ON THE FIRST NIGHT WE LOOKED AT MAPS

/ Los Alemanes del Volga

/ Los Alemanes del Volga

Im Rahmen des PAF

An einen fernen Ort zu ziehen, um weit weg von zu Hause zu leben, ist wie der Sprung ins Leere, ins Vakuum. Und wenn wir diesen Schritt für die Liebe gehen, wie kann das Paar diese Leerstelle füllen? Welche neuen Erzählungen müssen erfunden werden? Welche können wir aus der Vergangenheit mitnehmen?

Auf einem Tisch liegen Fotos, Landkarten, Dokumente und ein Gesangbuch, Mate-Tee wird gereicht. Gastgeber dieser dokumentarischen Performance ist ein schwules Paar: Federico, dessen Großvater in einer wolgadeutschen Kolonie in Argentinien aufwuchs und der seit fünf Jahren in Berlin lebt sowie Wenzel, sein zukünftiger Ehemann, aufgewachsen zwischen den verlassenen Fabriken eines verschwundenen Staates.

Das Publikum ist eingeladen, am Tisch Platz zu nehmen und sich gemeinsam mit ihnen auf eine historische Reise zu begeben: von Hessen aus an die Wolga, auf die andere Seite des Ozeans und wieder zurück ins Berlin der Gegenwart.
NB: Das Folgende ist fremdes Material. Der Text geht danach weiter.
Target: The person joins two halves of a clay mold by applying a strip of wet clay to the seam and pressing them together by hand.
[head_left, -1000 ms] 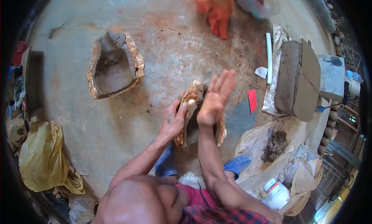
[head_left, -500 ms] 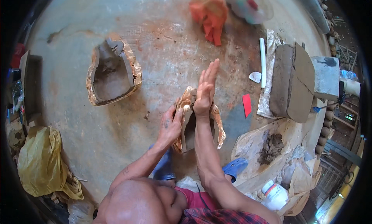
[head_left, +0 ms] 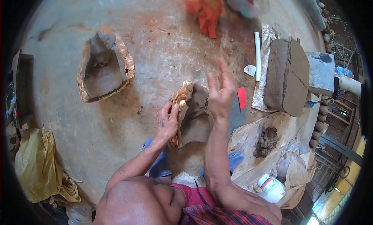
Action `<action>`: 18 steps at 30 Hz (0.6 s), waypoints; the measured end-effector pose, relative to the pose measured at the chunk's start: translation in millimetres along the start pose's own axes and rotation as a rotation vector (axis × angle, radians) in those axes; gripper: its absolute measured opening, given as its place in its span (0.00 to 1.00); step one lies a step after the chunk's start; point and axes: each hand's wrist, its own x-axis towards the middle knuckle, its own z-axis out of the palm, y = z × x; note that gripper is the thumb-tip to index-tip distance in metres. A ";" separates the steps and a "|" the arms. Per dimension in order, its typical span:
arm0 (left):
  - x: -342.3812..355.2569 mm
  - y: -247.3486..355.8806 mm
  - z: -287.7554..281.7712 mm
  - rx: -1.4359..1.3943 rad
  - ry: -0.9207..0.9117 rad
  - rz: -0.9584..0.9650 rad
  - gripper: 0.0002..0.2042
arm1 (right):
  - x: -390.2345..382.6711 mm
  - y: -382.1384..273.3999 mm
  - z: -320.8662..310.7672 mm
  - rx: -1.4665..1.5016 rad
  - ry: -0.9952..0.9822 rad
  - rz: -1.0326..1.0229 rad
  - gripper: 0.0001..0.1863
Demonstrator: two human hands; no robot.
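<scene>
A mold piece (head_left: 196, 126) with a pale, orange-stained crust and a grey clay lining is between my hands, near my feet. My left hand (head_left: 166, 122) grips its left wall, thumb at the rim and fingers along the outer side. Over the right edge of the piece, my right hand (head_left: 221, 94) is raised with fingers stretched out and apart, holding nothing. That forearm hides the mold's right wall. Farther off to the left lies a second clay-lined mold piece (head_left: 105, 69), hollow side up, untouched.
Right: a big grey clay block (head_left: 279, 75), a white rod (head_left: 257, 56), a red card (head_left: 241, 98), a white scraper-like piece (head_left: 250, 70) and a clay lump (head_left: 266, 142) on a sheet. An orange cloth (head_left: 206, 13) lies far off; a yellow plastic bag (head_left: 37, 162) sits left.
My right hand has shifted right from above the mold's middle, its fingers spreading, so more of the clay lining shows. My left hand still holds the left wall. The whole view has shifted slightly.
</scene>
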 end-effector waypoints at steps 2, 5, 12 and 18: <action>0.8 8.4 4.6 -0.014 -0.018 0.006 0.25 | 8.6 -5.6 -30.3 -0.745 -0.209 0.220 0.34; 1.2 1.5 5.7 -0.088 -0.017 -0.017 0.24 | 17.2 6.8 -30.2 -0.801 -0.383 0.325 0.32; 1.2 5.3 3.0 -0.057 -0.041 -0.041 0.24 | 20.4 25.8 -27.8 -0.783 -0.491 0.547 0.27; 1.9 10.1 8.4 -0.063 -0.027 -0.068 0.23 | 17.7 33.5 -28.4 -0.795 -0.454 0.364 0.19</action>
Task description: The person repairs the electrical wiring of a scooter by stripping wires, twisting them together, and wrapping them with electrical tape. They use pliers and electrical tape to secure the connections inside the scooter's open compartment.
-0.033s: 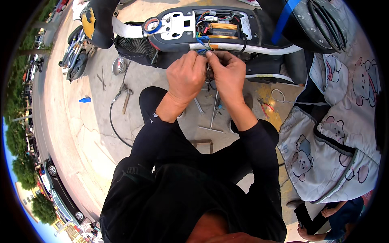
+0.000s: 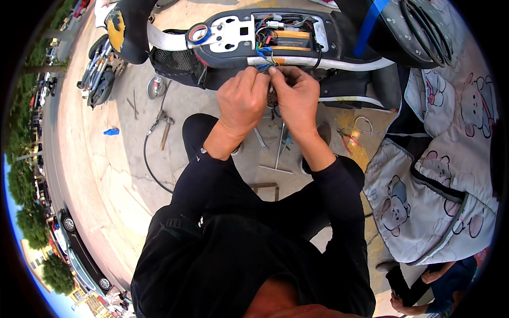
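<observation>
On the ground (image 2: 127,159), a metal bowl (image 2: 154,95) holds small items (image 2: 157,82) too blurred to name; the left hand (image 2: 244,98), fingers curled together, and right hand (image 2: 297,95), thumb against forefinger, pinch wires (image 2: 263,67) at the near edge of the scooter (image 2: 350,53), beside an open compartment (image 2: 321,37) containing a gold-coloured box (image 2: 294,40).

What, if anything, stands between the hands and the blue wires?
Nothing visible does: the left hand and the right hand pinch at the lower part of the blue wires. Which strand they grip is hidden.
</observation>
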`<state>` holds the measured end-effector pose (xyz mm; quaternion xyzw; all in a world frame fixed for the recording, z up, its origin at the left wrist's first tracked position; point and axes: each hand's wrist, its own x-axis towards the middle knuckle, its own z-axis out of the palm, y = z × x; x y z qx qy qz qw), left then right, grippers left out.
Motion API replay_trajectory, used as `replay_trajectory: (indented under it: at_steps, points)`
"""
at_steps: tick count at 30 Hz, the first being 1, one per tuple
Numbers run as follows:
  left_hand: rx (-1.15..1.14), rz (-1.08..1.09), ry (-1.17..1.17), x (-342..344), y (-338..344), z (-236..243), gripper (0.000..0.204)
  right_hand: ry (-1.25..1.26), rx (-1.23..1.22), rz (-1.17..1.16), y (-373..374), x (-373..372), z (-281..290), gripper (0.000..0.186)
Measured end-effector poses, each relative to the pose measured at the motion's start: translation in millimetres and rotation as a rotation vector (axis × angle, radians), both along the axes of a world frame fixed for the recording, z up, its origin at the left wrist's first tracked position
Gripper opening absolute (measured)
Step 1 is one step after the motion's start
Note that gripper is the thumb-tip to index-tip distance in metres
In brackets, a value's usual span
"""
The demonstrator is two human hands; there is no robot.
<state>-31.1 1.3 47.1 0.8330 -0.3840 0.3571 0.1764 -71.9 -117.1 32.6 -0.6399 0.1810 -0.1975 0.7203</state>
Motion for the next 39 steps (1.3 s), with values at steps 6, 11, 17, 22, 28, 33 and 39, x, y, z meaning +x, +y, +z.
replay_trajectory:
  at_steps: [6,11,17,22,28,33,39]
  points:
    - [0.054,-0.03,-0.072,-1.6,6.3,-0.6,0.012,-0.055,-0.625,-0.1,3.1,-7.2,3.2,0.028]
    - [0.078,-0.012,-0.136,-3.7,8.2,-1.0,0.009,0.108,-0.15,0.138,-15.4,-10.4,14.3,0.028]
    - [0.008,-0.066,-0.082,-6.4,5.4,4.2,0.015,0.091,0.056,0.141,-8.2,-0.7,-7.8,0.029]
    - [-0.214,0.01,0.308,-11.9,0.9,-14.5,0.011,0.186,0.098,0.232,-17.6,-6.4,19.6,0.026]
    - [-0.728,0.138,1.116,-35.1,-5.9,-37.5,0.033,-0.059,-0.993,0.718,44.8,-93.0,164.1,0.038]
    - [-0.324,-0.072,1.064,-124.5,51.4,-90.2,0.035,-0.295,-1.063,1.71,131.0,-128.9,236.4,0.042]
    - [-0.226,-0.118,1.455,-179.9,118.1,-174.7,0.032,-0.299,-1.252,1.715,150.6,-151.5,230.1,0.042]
Den Spuren der Wolgadeutschen folgend, die im 18. Jahrhundert nach Russland auswanderten und 100 Jahre später ihren Weg auf dem amerikanischen Kontinent fortsetzten, setzen sich die Performer mit vergangener Migration und den Widersprüchen familiärer Identität auseinander – im fluiden Erzählfluss eines Paares auf der Suche nach einem “Queer Heritage“ und einer Heimat, die nie wirklich existierte.




Recherche/Text/Performance Wenzel U. Vöcks / Federico Schwindt Kooperation TATWERK | Performative Forschung

Wenzel U. Vöcks & Federico Schwindt verbindet sowohl eine künstlerische als auch private Partnerschaft. Wenzel studierte Theaterwissenschaft an der FU Berlin und in Rom. Als Spielleiter war er an Häusern wie der Komischen Oper Berlin, der Opera Vlaanderen sowie der Opéra Comique engagiert. Seit Herbst 2019 fokussiert er sich auf seine eigene künstlerische Arbeit und entwickelt derzeit eine queere Musiktheaterperformance mit Songs von Benjamin Britten.

Während seines Regiestudiums in Buenos Aires inszenierte Federico Stücke von bekannten Autoren sowie eigene Werke. Seit er in Berlin lebt (2015), widmet er sich performativer Recherche und Inszenierungen eigener Stücke (u. a. “Hawaiian Fragments“ im Acker Stadt Palast; “Artes Moriendi – Ways of Dying“ beim Performing Arts Festival 2018).